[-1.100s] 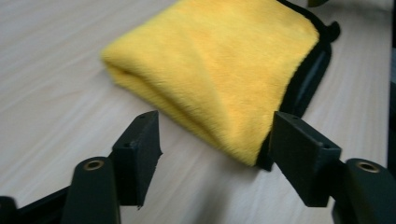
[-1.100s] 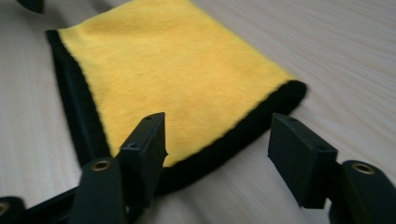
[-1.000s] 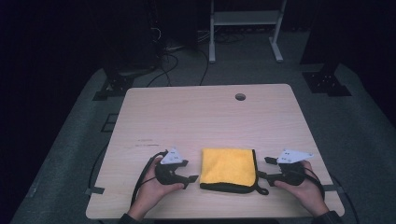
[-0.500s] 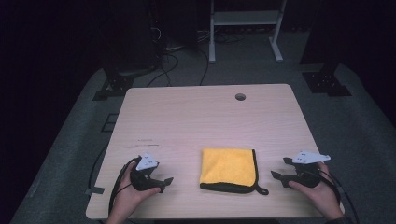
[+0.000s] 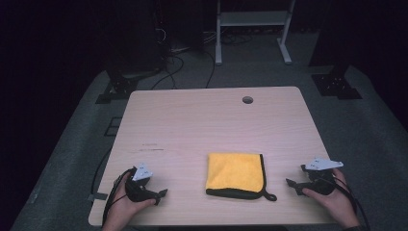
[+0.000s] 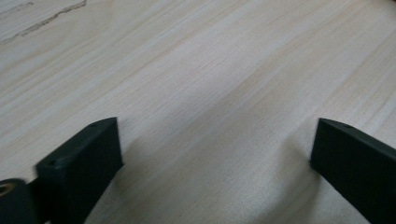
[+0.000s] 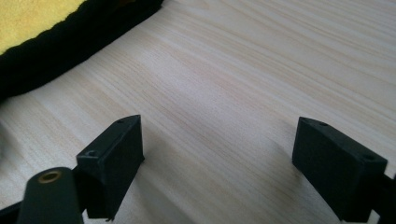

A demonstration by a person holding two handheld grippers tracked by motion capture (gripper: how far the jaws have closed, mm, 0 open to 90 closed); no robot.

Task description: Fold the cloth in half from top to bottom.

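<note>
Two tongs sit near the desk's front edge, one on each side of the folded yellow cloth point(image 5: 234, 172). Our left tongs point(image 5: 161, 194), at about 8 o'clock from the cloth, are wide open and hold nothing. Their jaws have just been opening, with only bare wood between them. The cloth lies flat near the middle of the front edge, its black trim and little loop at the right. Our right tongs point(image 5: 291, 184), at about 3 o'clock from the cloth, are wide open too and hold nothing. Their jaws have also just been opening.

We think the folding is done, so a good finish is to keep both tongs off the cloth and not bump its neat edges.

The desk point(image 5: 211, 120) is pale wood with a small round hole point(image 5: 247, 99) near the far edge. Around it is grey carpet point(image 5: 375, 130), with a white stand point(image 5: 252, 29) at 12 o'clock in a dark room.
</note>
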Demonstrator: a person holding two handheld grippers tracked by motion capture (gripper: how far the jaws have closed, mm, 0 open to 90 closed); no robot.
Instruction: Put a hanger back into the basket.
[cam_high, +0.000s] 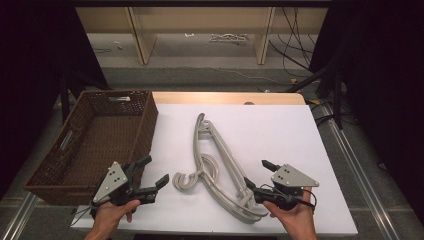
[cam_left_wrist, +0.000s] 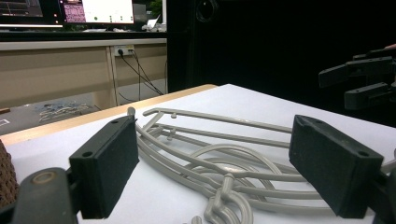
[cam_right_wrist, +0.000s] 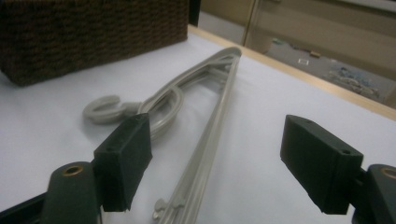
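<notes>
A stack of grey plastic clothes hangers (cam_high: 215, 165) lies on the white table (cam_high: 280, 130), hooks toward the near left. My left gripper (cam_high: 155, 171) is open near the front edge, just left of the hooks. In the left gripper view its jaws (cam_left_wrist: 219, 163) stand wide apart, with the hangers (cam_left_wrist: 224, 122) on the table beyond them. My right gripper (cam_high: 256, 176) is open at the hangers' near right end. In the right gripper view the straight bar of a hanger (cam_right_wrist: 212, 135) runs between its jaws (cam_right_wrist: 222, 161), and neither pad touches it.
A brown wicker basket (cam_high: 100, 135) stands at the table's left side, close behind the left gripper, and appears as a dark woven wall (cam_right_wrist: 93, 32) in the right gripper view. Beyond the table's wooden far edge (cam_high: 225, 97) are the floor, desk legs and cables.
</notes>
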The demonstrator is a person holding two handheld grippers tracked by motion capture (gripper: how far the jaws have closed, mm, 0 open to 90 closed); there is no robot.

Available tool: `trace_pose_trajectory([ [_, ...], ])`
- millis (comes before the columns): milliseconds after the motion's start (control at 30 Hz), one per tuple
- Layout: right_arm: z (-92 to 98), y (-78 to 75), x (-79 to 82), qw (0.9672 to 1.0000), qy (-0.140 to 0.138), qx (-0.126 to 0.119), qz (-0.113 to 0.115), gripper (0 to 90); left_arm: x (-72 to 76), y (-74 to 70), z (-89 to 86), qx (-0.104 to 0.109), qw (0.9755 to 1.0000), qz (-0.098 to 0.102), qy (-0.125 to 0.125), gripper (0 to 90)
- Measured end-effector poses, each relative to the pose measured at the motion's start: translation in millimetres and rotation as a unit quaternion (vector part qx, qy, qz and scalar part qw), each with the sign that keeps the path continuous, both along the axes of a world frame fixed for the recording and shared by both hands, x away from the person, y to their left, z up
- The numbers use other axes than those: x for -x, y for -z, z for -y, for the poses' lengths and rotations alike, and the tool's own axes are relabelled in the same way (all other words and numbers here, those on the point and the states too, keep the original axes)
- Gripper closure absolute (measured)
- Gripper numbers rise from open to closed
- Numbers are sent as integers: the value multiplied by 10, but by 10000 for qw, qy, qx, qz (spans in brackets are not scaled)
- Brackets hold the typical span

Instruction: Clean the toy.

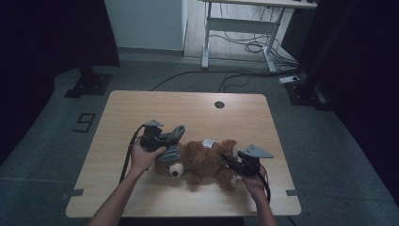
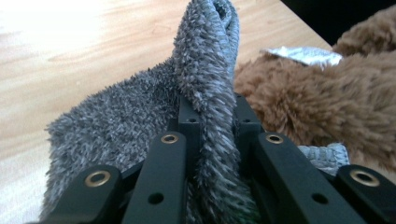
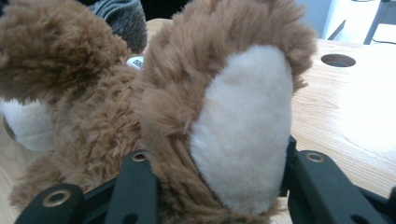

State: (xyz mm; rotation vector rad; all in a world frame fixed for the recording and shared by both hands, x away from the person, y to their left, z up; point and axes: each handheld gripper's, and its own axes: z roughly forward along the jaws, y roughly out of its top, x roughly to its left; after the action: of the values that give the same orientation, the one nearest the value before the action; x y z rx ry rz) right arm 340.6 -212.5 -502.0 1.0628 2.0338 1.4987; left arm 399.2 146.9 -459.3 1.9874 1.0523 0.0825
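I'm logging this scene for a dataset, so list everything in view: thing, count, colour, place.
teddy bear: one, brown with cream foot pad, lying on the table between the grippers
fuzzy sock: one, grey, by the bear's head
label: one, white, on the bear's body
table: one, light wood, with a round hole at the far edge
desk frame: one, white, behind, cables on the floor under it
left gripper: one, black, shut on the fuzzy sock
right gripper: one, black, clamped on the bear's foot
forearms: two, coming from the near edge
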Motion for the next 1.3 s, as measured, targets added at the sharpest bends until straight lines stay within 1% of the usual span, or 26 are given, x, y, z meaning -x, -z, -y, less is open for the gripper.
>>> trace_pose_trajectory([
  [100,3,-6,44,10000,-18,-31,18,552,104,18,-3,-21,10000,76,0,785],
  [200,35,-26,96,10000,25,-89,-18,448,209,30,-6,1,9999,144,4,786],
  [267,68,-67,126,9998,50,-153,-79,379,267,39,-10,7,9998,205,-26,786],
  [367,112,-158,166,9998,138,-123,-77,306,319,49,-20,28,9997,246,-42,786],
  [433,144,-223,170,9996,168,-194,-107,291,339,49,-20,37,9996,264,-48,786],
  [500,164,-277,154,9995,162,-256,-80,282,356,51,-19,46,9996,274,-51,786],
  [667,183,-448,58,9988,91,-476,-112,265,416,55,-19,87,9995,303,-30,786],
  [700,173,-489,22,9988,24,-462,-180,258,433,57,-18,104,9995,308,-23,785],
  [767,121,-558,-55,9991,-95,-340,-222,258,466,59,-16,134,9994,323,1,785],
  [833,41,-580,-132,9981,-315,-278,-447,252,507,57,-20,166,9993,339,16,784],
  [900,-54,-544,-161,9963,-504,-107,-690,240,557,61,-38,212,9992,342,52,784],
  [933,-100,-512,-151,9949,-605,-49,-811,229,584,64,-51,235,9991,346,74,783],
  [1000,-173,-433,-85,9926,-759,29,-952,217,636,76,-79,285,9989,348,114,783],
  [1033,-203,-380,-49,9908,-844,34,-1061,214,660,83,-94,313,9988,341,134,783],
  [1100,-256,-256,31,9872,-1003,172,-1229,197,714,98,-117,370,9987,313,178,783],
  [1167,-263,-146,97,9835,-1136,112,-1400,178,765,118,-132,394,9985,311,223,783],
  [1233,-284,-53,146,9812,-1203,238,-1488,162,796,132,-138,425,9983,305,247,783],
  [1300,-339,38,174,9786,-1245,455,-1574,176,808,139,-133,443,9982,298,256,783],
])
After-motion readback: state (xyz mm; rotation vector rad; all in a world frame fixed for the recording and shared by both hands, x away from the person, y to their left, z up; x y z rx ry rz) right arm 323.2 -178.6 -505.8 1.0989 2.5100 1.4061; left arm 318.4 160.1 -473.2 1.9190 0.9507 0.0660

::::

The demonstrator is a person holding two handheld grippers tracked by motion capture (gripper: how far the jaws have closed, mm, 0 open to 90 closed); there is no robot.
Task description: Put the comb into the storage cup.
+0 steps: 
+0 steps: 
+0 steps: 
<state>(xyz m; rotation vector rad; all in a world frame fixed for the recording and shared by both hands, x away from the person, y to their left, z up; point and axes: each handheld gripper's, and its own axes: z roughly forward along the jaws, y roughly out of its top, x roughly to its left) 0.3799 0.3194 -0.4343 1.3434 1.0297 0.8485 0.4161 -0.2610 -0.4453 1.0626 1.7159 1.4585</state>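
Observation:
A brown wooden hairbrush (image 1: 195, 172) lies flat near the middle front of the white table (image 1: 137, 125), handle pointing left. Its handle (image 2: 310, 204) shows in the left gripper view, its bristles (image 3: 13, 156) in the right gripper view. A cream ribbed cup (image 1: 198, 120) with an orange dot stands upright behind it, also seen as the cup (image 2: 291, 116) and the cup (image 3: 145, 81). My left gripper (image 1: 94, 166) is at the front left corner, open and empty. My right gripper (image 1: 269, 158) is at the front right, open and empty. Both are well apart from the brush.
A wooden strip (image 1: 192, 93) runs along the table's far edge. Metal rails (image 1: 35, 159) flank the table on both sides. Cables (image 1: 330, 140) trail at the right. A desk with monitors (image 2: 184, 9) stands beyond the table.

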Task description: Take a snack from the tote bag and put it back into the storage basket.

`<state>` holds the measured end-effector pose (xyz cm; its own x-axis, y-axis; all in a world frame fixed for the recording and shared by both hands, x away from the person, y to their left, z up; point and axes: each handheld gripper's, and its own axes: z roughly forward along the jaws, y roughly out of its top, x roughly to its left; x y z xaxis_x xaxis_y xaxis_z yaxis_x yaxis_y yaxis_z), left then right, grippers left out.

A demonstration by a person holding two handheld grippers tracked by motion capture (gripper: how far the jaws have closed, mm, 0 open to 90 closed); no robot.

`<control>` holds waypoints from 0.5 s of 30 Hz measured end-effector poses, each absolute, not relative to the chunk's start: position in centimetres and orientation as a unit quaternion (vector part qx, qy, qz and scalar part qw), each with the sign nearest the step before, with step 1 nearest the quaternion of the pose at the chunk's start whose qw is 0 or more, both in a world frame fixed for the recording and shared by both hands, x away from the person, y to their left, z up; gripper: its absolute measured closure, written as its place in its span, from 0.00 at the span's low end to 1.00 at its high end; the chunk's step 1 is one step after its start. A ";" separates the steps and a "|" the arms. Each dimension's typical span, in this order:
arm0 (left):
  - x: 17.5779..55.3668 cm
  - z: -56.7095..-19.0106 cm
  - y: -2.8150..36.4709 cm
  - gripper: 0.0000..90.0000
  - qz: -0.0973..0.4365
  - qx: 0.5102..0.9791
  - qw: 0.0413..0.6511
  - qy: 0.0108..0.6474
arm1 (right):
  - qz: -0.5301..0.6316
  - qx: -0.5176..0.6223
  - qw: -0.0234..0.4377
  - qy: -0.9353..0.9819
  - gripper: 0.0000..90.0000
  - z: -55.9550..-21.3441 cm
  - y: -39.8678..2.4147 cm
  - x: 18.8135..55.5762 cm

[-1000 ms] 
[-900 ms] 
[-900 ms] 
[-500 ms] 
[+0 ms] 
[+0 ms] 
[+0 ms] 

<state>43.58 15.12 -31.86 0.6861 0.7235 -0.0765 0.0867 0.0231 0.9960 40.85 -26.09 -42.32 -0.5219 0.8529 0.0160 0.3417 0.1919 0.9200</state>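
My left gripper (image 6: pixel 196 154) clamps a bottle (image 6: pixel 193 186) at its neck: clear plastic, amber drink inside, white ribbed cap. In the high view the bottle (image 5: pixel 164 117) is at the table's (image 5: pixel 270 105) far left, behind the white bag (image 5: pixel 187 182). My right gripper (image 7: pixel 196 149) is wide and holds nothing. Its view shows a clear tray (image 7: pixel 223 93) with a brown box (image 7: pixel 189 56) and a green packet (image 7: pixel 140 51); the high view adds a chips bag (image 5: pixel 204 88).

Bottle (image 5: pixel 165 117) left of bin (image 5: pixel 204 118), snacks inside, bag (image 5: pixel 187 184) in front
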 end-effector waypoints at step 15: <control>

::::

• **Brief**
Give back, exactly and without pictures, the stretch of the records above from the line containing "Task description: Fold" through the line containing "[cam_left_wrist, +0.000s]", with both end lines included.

• **Answer box**
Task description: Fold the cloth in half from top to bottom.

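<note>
Two tongs sit near the desk's front edge, one on each side of the folded yellow cloth point(image 5: 234, 172). Our left tongs point(image 5: 161, 194), at about 8 o'clock from the cloth, are wide open and hold nothing. Their jaws have just been opening, with only bare wood between them. The cloth lies flat near the middle of the front edge, its black trim and little loop at the right. Our right tongs point(image 5: 291, 184), at about 3 o'clock from the cloth, are wide open too and hold nothing. Their jaws have also just been opening.

We think the folding is done, so a good finish is to keep both tongs off the cloth and not bump its neat edges.

The desk point(image 5: 211, 120) is pale wood with a small round hole point(image 5: 247, 99) near the far edge. Around it is grey carpet point(image 5: 375, 130), with a white stand point(image 5: 252, 29) at 12 o'clock in a dark room.
</note>
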Demonstrator: a person holding two handheld grippers tracked by motion capture (gripper: how far the jaws have closed, mm, 0 open to 90 closed); no robot.
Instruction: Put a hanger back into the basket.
[cam_high, +0.000s] 
[cam_left_wrist, +0.000s] 

No more output will be added to the exercise.